Some jurisdictions in the United States have been found to fine motorists merely to generate revenue, rather than purely to assure safe driving, taking advantage of their unfamiliarity of the area or unwillingness to fight an out-of-town traffic ticket to assure them a constant stream of municipal funding. In the Southern United States, some towns have annexed thin strips of land far away from, and barely connected to, contiguous municipal limits to extend their authority along the highway to police stretches in isolated areas far away from any settlement or problem stretch of road which may justify a slower speed limit. In 2017 Damascus, Arkansas was investigated and prosecuted by state authorities for breaking state law by generating more than 30% of town revenue through traffic citations. In 2014, Waldo, Florida had its police department disbanded after the police were found to be issuing speeding tickets based on a quota system.

For decades, the American Automobile Association has published lists of 'speed trap towns' that motorists should avoid, to use an economic boycott to force towns to moderate their speed enforcement policies. These communities have had mixed results regarding campaigns against AAA to have their names removed from the list under the threat of economic ruin should motorists bypass those towns altogether. Many of the communities have also been successfully bypassed by states with divided highways rerouted to avoid these stretches of road after constituent complaints in addition to safety concerns.
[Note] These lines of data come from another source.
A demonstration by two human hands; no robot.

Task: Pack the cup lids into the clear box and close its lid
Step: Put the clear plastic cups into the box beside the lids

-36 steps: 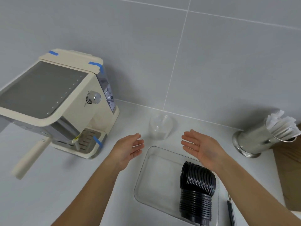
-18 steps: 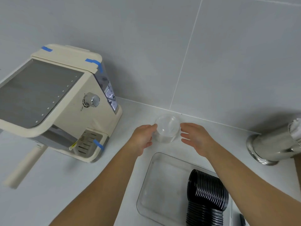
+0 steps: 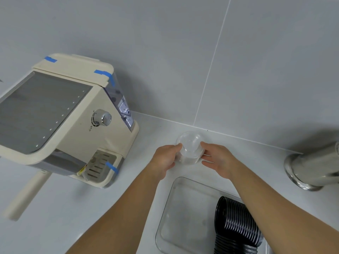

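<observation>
A stack of clear domed cup lids (image 3: 189,147) stands on the white counter near the wall. My left hand (image 3: 165,160) presses against its left side and my right hand (image 3: 218,158) against its right side, fingers curled around it. Nearer to me lies the open clear box (image 3: 176,213), with a bent stack of black cup lids (image 3: 236,230) lying in its right half. The box's own lid is not visible.
A cream espresso machine (image 3: 60,121) with blue tape strips fills the left side, its portafilter handle (image 3: 23,197) sticking out toward me. A steel canister (image 3: 315,171) stands at the right. The grey tiled wall is close behind the clear lids.
Both hands moved forward from above the box and closed in on the clear lid stack from either side; the view shifted forward and right.
</observation>
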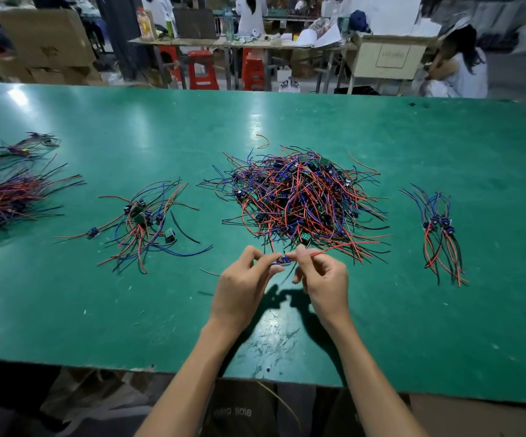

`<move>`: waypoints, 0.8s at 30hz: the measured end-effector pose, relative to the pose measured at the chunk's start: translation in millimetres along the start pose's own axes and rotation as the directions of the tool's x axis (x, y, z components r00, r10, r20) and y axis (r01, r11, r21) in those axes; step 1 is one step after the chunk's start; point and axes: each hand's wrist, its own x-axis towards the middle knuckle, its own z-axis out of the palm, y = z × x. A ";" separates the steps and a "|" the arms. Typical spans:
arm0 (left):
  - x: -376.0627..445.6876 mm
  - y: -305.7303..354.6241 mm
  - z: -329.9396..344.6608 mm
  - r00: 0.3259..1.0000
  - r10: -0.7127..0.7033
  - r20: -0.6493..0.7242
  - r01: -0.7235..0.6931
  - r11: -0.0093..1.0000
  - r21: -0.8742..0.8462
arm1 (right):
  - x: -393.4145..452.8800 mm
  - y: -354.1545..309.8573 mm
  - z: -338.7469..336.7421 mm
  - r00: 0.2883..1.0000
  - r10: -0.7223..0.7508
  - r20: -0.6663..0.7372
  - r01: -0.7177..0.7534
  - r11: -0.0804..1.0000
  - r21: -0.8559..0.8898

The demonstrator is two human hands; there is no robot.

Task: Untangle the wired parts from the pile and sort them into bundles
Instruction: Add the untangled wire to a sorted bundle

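one wired part — between both fingers

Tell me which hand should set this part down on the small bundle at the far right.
Right, probably. The right hand already pinches the part by its red wire on the side toward the small bundle; the left hand would have to cross over.

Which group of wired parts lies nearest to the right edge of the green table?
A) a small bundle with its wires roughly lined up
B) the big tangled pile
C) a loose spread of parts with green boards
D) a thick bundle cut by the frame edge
A: the small bundle lies alone to the right of the big tangled pile, its wires running roughly the same way.
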 end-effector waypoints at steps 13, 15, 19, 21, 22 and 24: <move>17.7 -46.5 -38.1 0.787 -0.493 -0.370 0.494 0.864 -0.099 | 6.3 8.1 1.7 0.995 -0.088 0.043 0.098 0.894 -0.438; 20.7 -72.6 -55.2 0.683 -0.572 -0.454 0.622 0.781 -0.050 | 8.8 10.2 11.9 0.989 -0.102 0.105 0.146 0.725 -0.673; 11.1 -96.8 -58.1 0.603 -0.763 -0.234 0.796 0.556 0.240 | 14.0 14.1 27.4 0.986 -0.100 0.132 0.165 0.529 -0.832; 4.5 -88.2 -48.9 0.573 -0.799 -0.181 0.784 0.471 0.404 | 15.7 14.5 27.7 0.986 -0.099 0.130 0.164 0.545 -0.822; 3.6 -79.7 -43.1 0.566 -0.803 -0.186 0.781 0.451 0.433 | 16.1 14.7 27.5 0.988 -0.102 0.116 0.154 0.556 -0.817; 4.9 -56.8 -27.1 0.603 -0.771 -0.203 0.766 0.489 0.418 | 16.6 14.3 26.3 0.994 -0.083 0.076 0.110 0.573 -0.812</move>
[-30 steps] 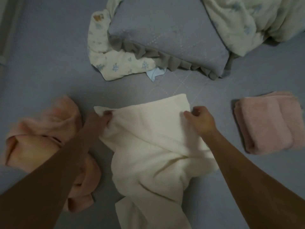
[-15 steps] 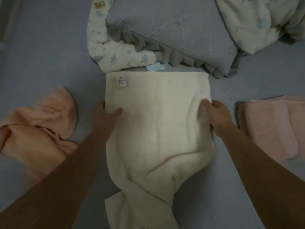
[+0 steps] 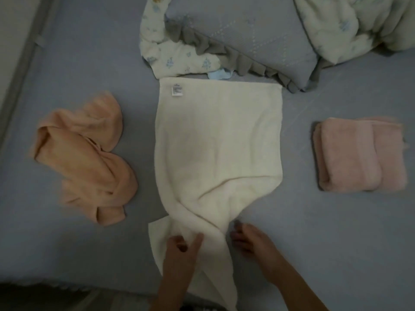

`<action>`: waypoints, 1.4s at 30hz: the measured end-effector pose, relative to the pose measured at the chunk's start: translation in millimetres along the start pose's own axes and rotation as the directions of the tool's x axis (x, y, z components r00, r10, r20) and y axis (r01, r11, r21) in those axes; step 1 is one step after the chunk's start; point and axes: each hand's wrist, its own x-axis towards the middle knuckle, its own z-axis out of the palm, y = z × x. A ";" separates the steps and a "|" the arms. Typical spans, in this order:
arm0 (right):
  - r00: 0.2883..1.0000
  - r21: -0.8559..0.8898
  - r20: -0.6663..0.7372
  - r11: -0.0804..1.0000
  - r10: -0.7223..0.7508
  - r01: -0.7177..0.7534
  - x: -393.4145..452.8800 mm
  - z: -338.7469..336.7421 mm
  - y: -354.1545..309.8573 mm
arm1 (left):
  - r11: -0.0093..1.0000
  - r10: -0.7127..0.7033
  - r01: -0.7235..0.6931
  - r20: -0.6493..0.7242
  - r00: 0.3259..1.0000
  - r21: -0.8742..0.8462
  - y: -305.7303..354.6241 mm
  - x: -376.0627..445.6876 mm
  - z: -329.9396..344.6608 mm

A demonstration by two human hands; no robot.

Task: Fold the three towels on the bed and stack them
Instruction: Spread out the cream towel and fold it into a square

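The step in hand looks like spreading the cream towel point(image 3: 215, 140) flat before its first fold. It lies in the middle of the bed point(image 3: 67, 52), its far half smooth with a label at one far corner, its near end bunched and twisted, trailing toward the bed's near edge.

The left hand point(image 3: 182, 250) rests on that bunched end, fingers point(image 3: 197, 240) partly curled into the cloth; whether it truly grips I cannot tell. The right hand point(image 3: 249, 241) sits just beside the towel's right edge, fingers loosely bent, holding nothing.

Next, I judge, each hand needs a near corner, pulling the twist out square.

There are three towels: the cream one, a crumpled peach towel point(image 3: 85, 158) to the left, unfolded, and a pink towel point(image 3: 357, 156) already folded to the right. Nothing is stacked yet.
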 end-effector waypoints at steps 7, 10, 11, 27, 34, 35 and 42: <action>0.989 0.040 0.097 0.993 -0.111 0.108 -21.4 44.8 43.9 | 0.983 0.116 -0.137 0.162 0.980 0.125 -12.3 -6.2 9.0; 0.975 0.310 0.211 0.951 -0.072 0.003 -30.4 46.2 51.8 | 0.969 0.116 -0.037 0.317 0.941 -0.245 -20.8 -6.2 -13.3; 0.970 0.390 0.241 0.919 -0.034 -0.065 -34.1 49.1 55.5 | 0.934 0.082 0.065 0.386 0.919 -0.352 -24.6 -7.8 -22.7; 0.902 0.530 -0.423 0.783 -0.087 0.325 -75.1 48.0 150.1 | 0.961 0.119 -0.128 -0.050 0.992 -0.246 -118.2 59.6 -130.4; 0.986 0.573 -0.075 0.815 0.151 -0.081 -82.1 41.7 211.7 | 0.997 0.072 -0.059 0.395 0.916 -0.045 -175.3 33.6 -104.7; 0.988 0.561 -0.071 0.824 0.137 -0.074 -80.0 43.7 215.0 | 0.995 0.096 -0.090 0.377 0.921 -0.032 -181.3 27.6 -99.7; 0.970 0.608 -0.220 0.764 -0.101 0.217 -85.9 28.5 202.0 | 0.980 0.039 -0.004 0.175 0.984 -0.198 -217.1 4.3 -109.4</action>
Patagonia, Arizona, has been cited on the National Motorists Association's speedtrap.org website as having one of the nation's most active speed traps. City police regularly conceal their patrol cars behind trees along Arizona Highway 82 where motorists enter the city's outskirts. The legal speed limit drops in a short space from 55 mph to 30 mph, leading to some drivers who are not alert to be caught. The minimum fine for exceeding the posted speed limit even by 1 mph is $146.

=== France ===
In France, the fixed speed cameras on motorways are announced with a sign about half to 2 km before: Pour votre sécurité, contrôles automatiques (For your safety, automatic controls) and marked in French motorway maps. On non-motorway roads, sometimes there is a sign; however, in other locations an electronic sign showing your speed may indicate a fixed speed camera further along the road. Average speed cameras now operate in some areas. It is forbidden there to use speed camera detectors.

=== Switzerland ===
In Switzerland, it is strictly forbidden to announce speed controls. If the software of navigation equipment includes the locations of fixed speed cameras, the devices can be seized and destroyed. This also applies to mobile phones or handheld devices with the appropriate function.

=== Germany ===
In Germany, radar detectors are prohibited; however, current mobile controls are mentioned by some radio stations, which is not illegal.

=== Italy ===
In Italy, the fixed speed cameras on motorways and highways are announced with a sign no less than 250 meters before (no less than 150 meters on urban roads and no less than 80 meters on the other roads): Controllo elettronico della velocità, and marked in Italian road maps.

=== Netherlands ===
In the Netherlands, red light cameras are often combined with speed cameras in the same unit.

===Spain and Portugal===
In Spain and Portugal, devices are used to detect drivers who drive too fast, and consequently traffic lights turn to red to stop the vehicle.